Regarding comorbid diagnoses, women with a lifetime diagnosis of an anxiety disorder were significantly more likely than men to be diagnosed with another anxiety disorder, BN, and MDD, all of which are disorders known to predominately affect women. High levels of comorbidity between anxiety and depressive disorders have been supported consistently in previous studies (e.g., Kessler et al., 1996, Kessler et al., 2005). The preponderance of women with both anxiety and depressive disorders hints at possible gender effects in higher-order risk factors such as negative affectivity, which is strongly linked to both disorders (Norton et al., 2005) and is more often observed among girls (Steiner et al., 2002) and adult women across cultures (Lynn & Martin, 1997; Costa et al., 2001). Furthermore, several studies have found that a similar risk factor, neuroticism, is more closely linked to anxiety and depression in women than men (Jardine et al., 1984; King et al., 1991). This suggests that latent gender-dimorphic temperamental factors play a key role in consequent gender differences both in anxiety and depression. Temperamental factors are thought to be further moderated by gender socialization processes that prescribe gender-specific expectations for the expression of anxiety and the acceptable means of coping with anxiety (see McLean & Anderson, 2009). In other words, genetic vulnerabilities gradually evolve into fully articulated traits through complex, bidirectional interactions with environmental factors. The nature of this genetic diathesis, including how gender affects heritability and expression, is not well understood (see Neale & Kendler, 1995, Roy et al., 1995).

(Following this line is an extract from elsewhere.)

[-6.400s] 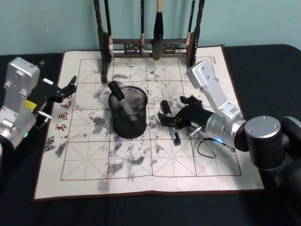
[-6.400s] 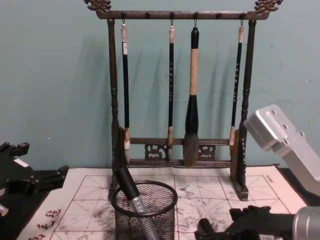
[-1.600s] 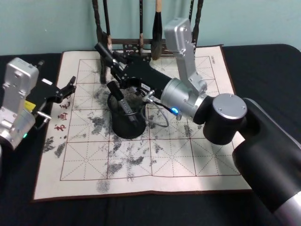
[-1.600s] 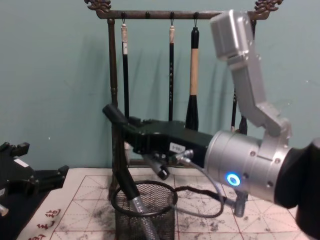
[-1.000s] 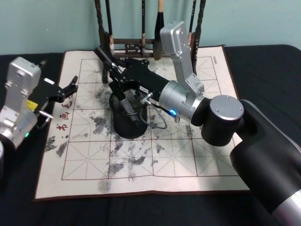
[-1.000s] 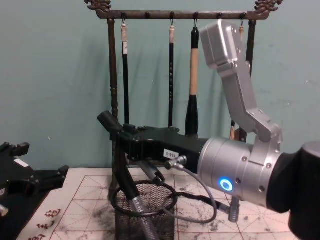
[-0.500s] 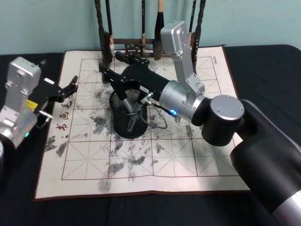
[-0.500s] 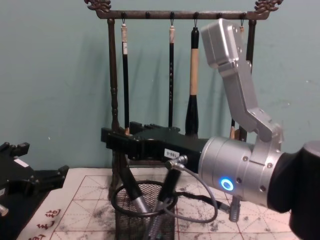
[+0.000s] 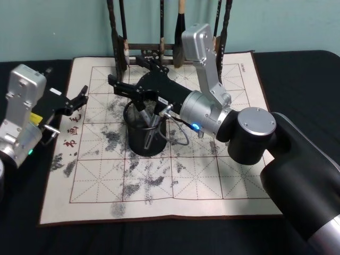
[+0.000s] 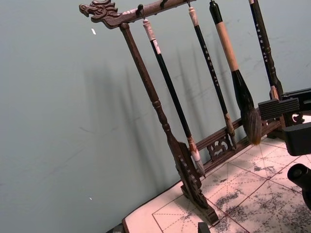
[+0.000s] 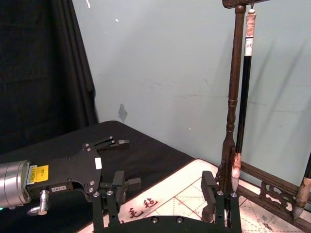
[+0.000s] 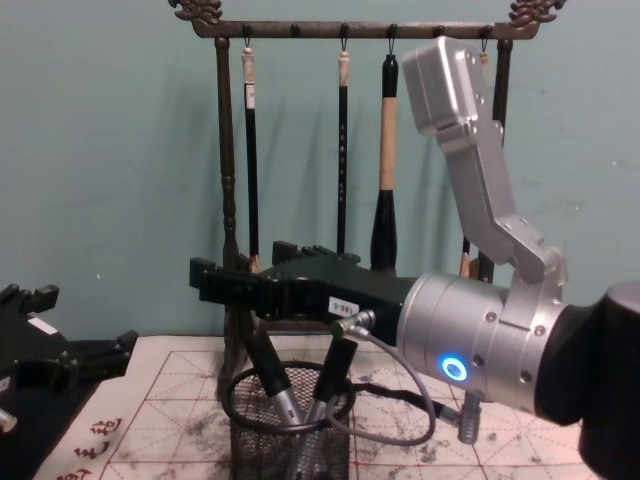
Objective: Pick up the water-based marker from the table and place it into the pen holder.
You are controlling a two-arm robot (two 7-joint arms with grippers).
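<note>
Black, grey-barrelled water-based marker [image 12: 333, 385] stands tilted inside mesh pen holder [image 12: 245, 440].

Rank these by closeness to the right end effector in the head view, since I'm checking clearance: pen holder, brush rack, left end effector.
1. Pen holder, directly beneath the right end effector.
2. Brush rack, just behind it.
3. Left end effector, off to the robot's left.

The pen holder [image 9: 144, 139] is black wire mesh. The markers [image 12: 328, 385] in it are black with silver-grey barrels. The mat [image 9: 212, 170] is cream with a red grid, grey ink smudges and red characters. The surface [image 9: 297, 79] is black, the wall [image 12: 110, 150] teal.
</note>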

In contrast to the pattern of comorbid internalizing disorders, men with a lifetime diagnosis of an anxiety disorder were significantly more likely to be diagnosed with comorbid ADHD, IED, and all of the substance use disorders. Previous reports have documented that IED and ADHD are each highly comorbid with anxiety disorders and more prevalent in men than women (IED: Kessler, Coccaro et al., 2006; ADHD: Gershon, 2002). Gender effects in substance use among individuals with anxiety disorders have been documented in previous epidemiological (Bolton et al., 2006; Robinson et al., 2009) and clinical studies (PD: Cox et al., 1993; PTSD: Tarrier & Sommerfield, 2003). Hallam (1978) proposed a self-medication hypothesis in which men cope with anxiety through substance use, whereas women cope through agoraphobic avoidance. This hypothesis has been supported by research showing that men are more likely to view alcohol as an effective strategy for coping with anxiety (Cox et al., 1993). Studies examining comorbidity either within episodes or across the lifetime should take into account the large gender effects in base-rates. Future research should move beyond documenting differential patterns of comorbidity across genders to examine how gender affects the sequential relationships between anxiety and co-occurring disorders.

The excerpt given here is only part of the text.